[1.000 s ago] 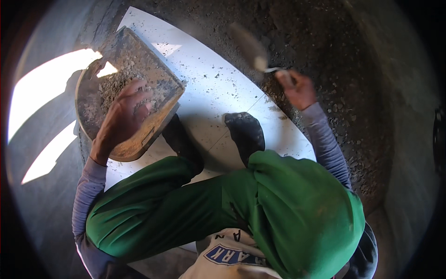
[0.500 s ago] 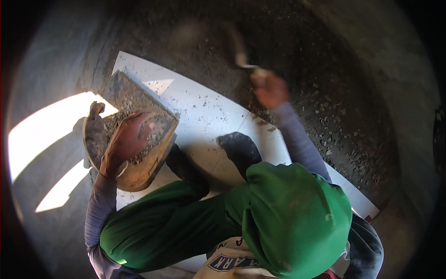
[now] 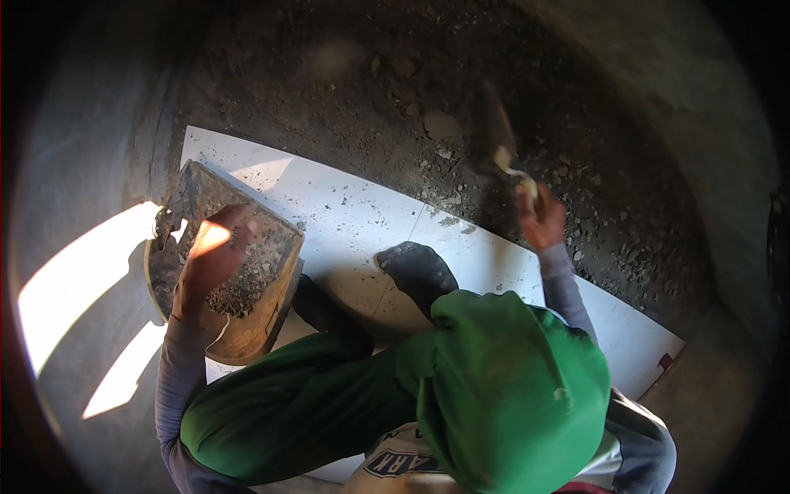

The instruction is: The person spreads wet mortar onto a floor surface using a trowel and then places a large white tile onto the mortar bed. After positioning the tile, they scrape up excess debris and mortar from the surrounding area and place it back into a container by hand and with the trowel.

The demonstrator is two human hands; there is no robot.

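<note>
My left hand is over a worn, rust-stained metal pan at the left, with its fingers apart and curved above a load of grey rubble. Whether the fingertips touch the rubble I cannot make out. At the upper right, my right hand grips a trowel by its pale handle, its blurred blade pointing away from me over dark, debris-strewn ground.
White boards lie under the pan and my dark-covered feet, bordering the broken ground along a slanted edge. My bent legs in green trousers fill the lower middle. A smooth grey surface at the left carries bright sunlight patches.
The view has shifted, so the pan and boards sit lower. My right hand with the trowel swung left, then back right, blade now pointing more straight ahead. My left hand stays over the pan.
</note>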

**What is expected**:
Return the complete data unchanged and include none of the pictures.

**Solution for this problem**:
[1.000 s ago] 
[0.500 s ago] 
[now] 

The instruction is: The person spreads wet mortar onto a floor surface using a trowel and then places a large white tile onto the mortar bed. After positioning the tile, they scrape up excess debris and mortar from the surrounding area and place it back into a container by hand and with the trowel.

The demonstrator is two human hands; there is no robot.

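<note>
My left hand is over a worn, rust-stained metal pan at the left, with its fingers apart and curved above a load of grey rubble. Whether the fingertips touch the rubble I cannot make out. At the upper right, my right hand grips a trowel by its pale handle, its blurred blade pointing away from me over dark, debris-strewn ground.
White boards lie under the pan and my dark-covered feet, bordering the broken ground along a slanted edge. My bent legs in green trousers fill the lower middle. A smooth grey surface at the left carries bright sunlight patches.
The view has shifted, so the pan and boards sit lower. My right hand with the trowel swung left, then back right, blade now pointing more straight ahead. My left hand stays over the pan.
</note>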

Output is complete for this exercise.